The Bike, The Old Man and I | Teen Ink

The Bike, The Old Man and I

October 16, 2016
By TimothyGreen SILVER, Wesley Chapel, Florida
TimothyGreen SILVER, Wesley Chapel, Florida
8 articles 0 photos 0 comments

Most of my childhood enduring memories are of the ordinary variety. However, there is one occurrence that stands out above others, it’s the old man at the same time every morning that peddles around on his mini-tricycle with same vigor every day. I wake up a quarter ‘til six because of the compulsory education laws, but he does it out of the pure passion of the heart. My morning is only not normal if the man is not peddling around.
I live in a place where not much happens, where I go to school even less happens. There are not many anomalies. Like every town, we have a Walmart, strip malls, a McDonalds, subdivisions, apartments and our fair share of trump supporters. It lacks the quirks of a small southern town and the amenities of a large city. No, obscure festivals happen here; there are no famous people from here and there’s no outsized high school football craze. If my hometown was one of those games where you would get a picture and be asked to circle what didn’t fit, it would be a nearly impossible chore and that’s the point.

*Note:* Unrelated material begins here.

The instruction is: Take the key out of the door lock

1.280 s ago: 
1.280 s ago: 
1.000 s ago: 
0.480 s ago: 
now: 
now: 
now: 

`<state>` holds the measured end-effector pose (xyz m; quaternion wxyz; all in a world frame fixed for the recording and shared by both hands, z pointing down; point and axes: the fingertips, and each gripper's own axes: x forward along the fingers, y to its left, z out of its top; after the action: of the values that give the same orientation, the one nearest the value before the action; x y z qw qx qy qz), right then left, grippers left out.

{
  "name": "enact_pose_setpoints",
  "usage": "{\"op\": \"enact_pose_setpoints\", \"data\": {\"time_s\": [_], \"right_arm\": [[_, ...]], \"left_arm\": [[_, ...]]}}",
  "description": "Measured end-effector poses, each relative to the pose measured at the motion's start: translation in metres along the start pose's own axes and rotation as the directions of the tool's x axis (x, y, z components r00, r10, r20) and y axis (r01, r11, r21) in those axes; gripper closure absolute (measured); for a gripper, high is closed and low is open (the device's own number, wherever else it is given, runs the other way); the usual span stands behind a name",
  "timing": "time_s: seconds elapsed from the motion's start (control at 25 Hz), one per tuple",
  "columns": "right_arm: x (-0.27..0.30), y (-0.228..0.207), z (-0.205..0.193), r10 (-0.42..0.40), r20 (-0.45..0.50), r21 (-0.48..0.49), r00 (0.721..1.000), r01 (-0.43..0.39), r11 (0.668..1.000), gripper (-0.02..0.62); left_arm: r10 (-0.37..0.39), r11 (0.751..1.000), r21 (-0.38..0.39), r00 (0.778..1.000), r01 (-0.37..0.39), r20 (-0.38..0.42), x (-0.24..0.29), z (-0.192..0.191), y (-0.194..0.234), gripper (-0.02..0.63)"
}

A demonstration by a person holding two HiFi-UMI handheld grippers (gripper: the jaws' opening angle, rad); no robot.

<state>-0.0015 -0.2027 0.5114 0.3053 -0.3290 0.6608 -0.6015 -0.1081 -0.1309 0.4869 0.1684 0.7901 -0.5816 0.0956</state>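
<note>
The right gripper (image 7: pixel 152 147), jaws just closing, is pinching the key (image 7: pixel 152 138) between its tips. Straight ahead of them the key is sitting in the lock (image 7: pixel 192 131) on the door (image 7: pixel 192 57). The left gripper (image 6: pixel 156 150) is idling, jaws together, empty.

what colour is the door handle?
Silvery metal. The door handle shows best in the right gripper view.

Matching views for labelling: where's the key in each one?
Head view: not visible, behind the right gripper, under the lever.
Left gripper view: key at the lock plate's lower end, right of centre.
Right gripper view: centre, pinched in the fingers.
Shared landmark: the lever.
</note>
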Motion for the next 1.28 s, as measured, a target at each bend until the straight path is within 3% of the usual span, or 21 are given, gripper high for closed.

This place wasn’t always so wooden in character. I’m told it used to be a place where chitterlings were sold on the street side and cows roamed the entire land. The mass movement of people here has squeezed all the charm out of this place and replaced with groups who are so divided racially or ideologically that it creates no consensus feeling in the town. (Usually people think population experiments like this lead to melting pots that are rich with culture, however, much more places go to the opposite direction and all the different cultures are suppressed to make a flavorless place. I’m not saying there is animosity among people, but that there is a feeling that it is best for people to mind their own business and not explore their differences.) There is a bunch a people living here out of convenience and price, not because of a personal connection to this place.


This is all me trying to explain why a man who for over ten years has been driving his little bike is so fascinating to me. It's magical how in a place that sticks with regular conventions like boys riding bikes and the elderly staying in their house. This is a man that refuses to be defined by where he lives. He chooses not to rebel in a loud, attention-grabbing manner in broad daylight, he rebels in the dark with only 7 to 3 urban professionals driving by to witness his protest against this society’s norms.


I’m not even sure if it’s the same man (considering age it is quite possible the first dawn bike-peddler maybe deceased and was replaced by another man of similar physique). It doesn’t matter, though. As long as someone rides with a smile that lights up the dark my life is satisfied. I don’t know where he peddles from, peddles too or why he peddles, all that matters is that he continues even as his peers move into assisted living communities or die. This is a man that stays above the influence even as his muscles ache and his vision deteriorates, he doesn’t resort to the same fate as the rest of his mates. He continues to decide to physically push against and not acquiesce to the expectations this place has for men his age.
 


The author's comments:

I'm usually not a big fan of where I'm from so I decided to focus on one of the few bright spots.